Where can I buy chickens?  

You have lots of options, from local breeders to friends to established hatcheries. Below, I discuss each of these options.

Regardless of where you buy chickens, be sure to ask if the breeder or hatchery is NPIP certified. NPIP stands for National Poultry Improvement Program.This means they’ve gone through a licensing procedure from the government so, among other things, they can legally ship chicks in the mail.

The reason this is important is because while there are many wonderful breeders who aren’t NPIP certified, if you’re just starting out and overwhelmed by your options, you can be sure that if a breeder has gone through the process of being NPIP certified, they have at least some minimum of standards for the chickens they sell.

When you have more experience, you’ll rely on NPIP certification less, but if you’re starting out, it makes choosing a breeder easier.

I personally purchase my chickens from a variety of places such as hatcheries, online, and from local farm breeders. Here are some of the places to start looking.


The best breeders strive for perfection in their breeds, and you’ll likely buy chickens that are healthy and well-cared-for.

One common option is Facebook groups about chickens or general agriculture or your area, or other online forums. If you do look for a breeder on Facebook, please be sure to look for groups in your general area – it does no good to try to find a local breeder in a group of 100,000+ members.

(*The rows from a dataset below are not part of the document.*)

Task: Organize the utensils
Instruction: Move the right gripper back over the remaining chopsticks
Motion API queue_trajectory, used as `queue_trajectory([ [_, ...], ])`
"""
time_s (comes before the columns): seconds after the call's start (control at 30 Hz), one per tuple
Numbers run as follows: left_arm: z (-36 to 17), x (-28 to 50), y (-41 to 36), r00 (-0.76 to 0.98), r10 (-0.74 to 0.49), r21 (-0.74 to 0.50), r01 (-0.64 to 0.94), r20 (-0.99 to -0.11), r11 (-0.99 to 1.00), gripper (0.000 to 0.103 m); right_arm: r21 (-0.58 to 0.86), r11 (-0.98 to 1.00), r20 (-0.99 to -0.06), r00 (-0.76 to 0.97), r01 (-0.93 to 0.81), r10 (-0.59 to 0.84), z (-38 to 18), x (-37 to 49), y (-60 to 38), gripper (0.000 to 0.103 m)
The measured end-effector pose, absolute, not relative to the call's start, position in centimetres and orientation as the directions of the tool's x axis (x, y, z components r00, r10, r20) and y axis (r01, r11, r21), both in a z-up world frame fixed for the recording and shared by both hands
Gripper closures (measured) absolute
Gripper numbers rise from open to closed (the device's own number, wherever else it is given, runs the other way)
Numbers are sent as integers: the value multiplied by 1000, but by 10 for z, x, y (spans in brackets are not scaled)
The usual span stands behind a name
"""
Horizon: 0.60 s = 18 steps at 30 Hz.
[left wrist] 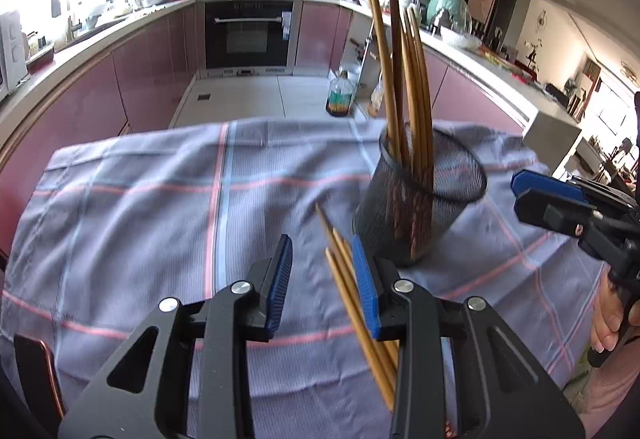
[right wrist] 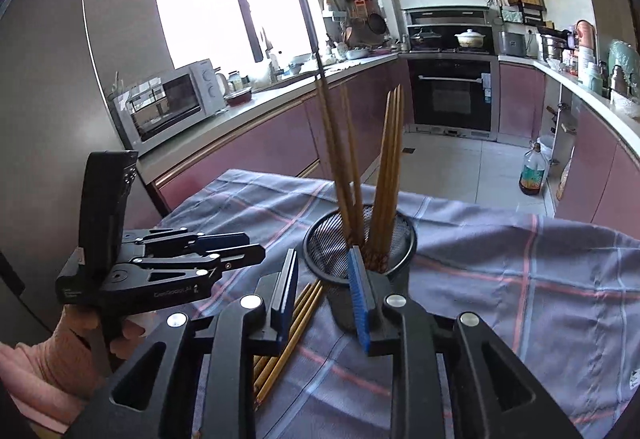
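A black mesh holder (left wrist: 424,195) stands on the plaid cloth (left wrist: 140,199) with several wooden chopsticks (left wrist: 404,79) upright in it. It also shows in the right wrist view (right wrist: 360,239). Several loose chopsticks (left wrist: 352,291) lie on the cloth in front of the holder, and show in the right wrist view (right wrist: 288,331). My left gripper (left wrist: 322,271) is open and empty, just above the loose chopsticks. My right gripper (right wrist: 324,279) is open and empty, close in front of the holder. The right gripper shows at the right edge of the left wrist view (left wrist: 536,191).
The cloth-covered table sits in a kitchen with pink cabinets (left wrist: 80,99). An oven (left wrist: 248,35) is at the back. A bottle (left wrist: 340,95) stands on the floor beyond the table. A microwave (right wrist: 172,103) sits on the left counter.
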<state>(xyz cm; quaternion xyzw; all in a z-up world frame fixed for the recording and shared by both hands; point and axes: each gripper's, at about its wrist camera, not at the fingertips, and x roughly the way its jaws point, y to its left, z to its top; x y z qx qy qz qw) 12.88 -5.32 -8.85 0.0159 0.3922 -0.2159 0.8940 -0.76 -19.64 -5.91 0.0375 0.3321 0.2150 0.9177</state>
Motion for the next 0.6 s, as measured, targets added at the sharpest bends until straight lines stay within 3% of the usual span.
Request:
queue_trajectory([
  [0.27,-128,116,-45,545,-360,-153,388,-757,909,72,279,893,-696,567,-353,441,-112,-3,-180,79],
  [0.6,-139,100,-53,524,-355,-152,390,-774,908,72,318,889,-724,520,-330,453,-135,-1,-173,79],
])
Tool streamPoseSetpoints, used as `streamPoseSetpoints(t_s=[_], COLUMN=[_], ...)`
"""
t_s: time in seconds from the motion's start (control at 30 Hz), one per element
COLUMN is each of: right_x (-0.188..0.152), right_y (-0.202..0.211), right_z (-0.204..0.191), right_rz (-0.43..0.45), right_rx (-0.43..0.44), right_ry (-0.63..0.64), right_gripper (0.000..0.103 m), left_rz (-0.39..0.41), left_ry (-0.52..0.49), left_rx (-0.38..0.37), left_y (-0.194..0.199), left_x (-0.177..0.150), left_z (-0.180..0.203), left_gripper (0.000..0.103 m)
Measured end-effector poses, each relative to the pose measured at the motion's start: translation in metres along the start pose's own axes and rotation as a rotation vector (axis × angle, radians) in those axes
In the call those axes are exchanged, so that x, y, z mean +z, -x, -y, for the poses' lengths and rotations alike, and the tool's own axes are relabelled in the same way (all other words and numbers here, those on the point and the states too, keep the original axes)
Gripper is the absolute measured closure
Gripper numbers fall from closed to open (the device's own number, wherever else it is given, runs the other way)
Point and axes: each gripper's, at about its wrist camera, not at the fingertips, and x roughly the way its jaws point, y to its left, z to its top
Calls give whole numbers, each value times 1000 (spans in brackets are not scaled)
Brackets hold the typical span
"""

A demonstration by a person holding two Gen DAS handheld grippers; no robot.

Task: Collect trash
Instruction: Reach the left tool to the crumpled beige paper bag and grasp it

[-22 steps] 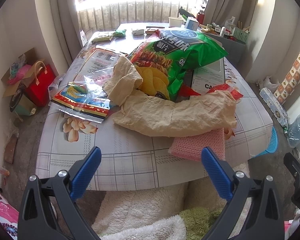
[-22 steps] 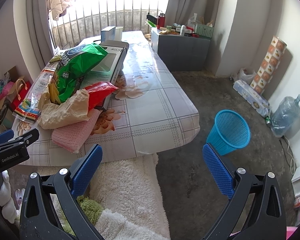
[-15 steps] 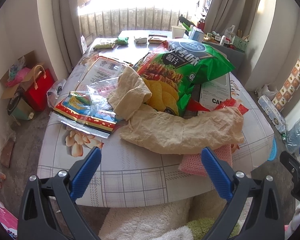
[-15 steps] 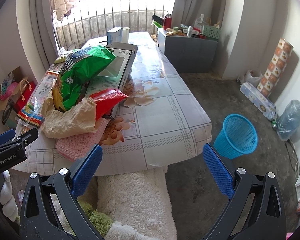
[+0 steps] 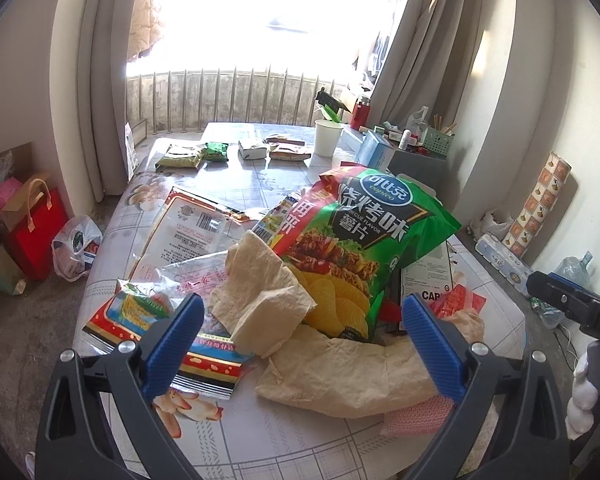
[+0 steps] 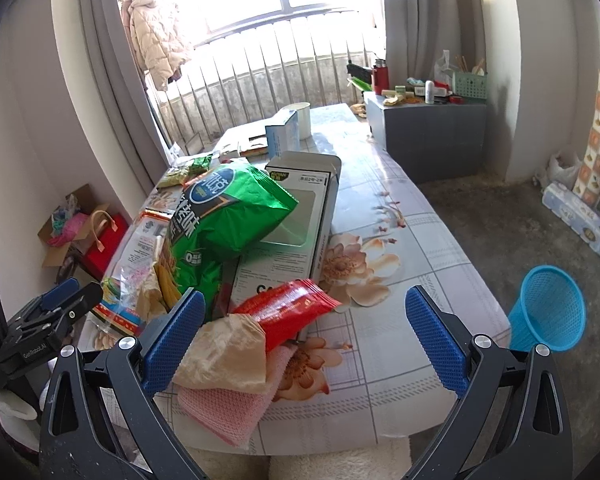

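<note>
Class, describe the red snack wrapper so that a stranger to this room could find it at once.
Start at the low table with the flowered cloth. At its near end lies a trash pile; the red snack wrapper rests against a white carton, above crumpled brown paper. It is the only glossy all-red packet; the big chip bag is green.

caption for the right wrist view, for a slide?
Open right hand-held gripper faces red snack wrapper and green chip bag on table; blue basket nearby.
</note>
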Motion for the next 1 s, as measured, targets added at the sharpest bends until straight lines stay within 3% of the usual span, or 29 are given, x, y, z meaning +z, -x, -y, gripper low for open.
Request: streamPoseSetpoints(t_s=[0.13,0.27,0.47,0.67,0.8,0.97,1.0], right_x=[5,3,1,-2,-4,-7,-7], right_y=[-9,-20,-32,-40,-44,-47,-47], right_z=[5,13,21,22,23,27,27], right_rz=[-27,-67,-102,-119,-128,-138,-139], right_rx=[65,62,64,62,66,73,73], right_ry=[-18,-32,-50,-50,-63,-81,-83], right_gripper=[7,7,7,7,7,7,7], left_rz=[-25,-116,-190,-176,-196,-315,-337], left_ry=[-39,-94,-180,-192,-118,-80,-66], left_rx=[-101,-184,-151,-53,-17,-11,-12], left_y=[-7,-18,-36,-46,-57,-86,-91], left_x=[2,-8,-28,-23,-4,-1,-1], left_z=[1,11,24,13,-9,-25,-28], left_gripper=[7,7,7,7,23,50,60])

Private breeders are probably the most expensive source of chickens but you’ll get higher quality chickens and possibly breeds you can’t buy elsewhere. If you plan on showing chickens, this is your best bet to get the bloodlines you want.

BE SURE TO DO YOUR HOMEWORK! Don’t just trust someone online who claims they’re a breeder, especially if you’re looking for a specific breed. There are a lot of people who sell expensive chicken breeds falsely claiming they’re purebred. Icelandic and Ayam Cemani are two such breeds.


If you’re wondering “where can I buy chickens” if there’s no breeders close to you, then baby chick hatcheries are a good option.

They are widely available across different states and breed a variety of chickens and bantams.

I do sometimes worry about having chicks mailed. Luckily, we have understanding postal workers, but I still have to coordinate with them when I expect my chicks to arrive, make sure I’m home, and still worry that the chicks will be in some place too hot, too cold, etc.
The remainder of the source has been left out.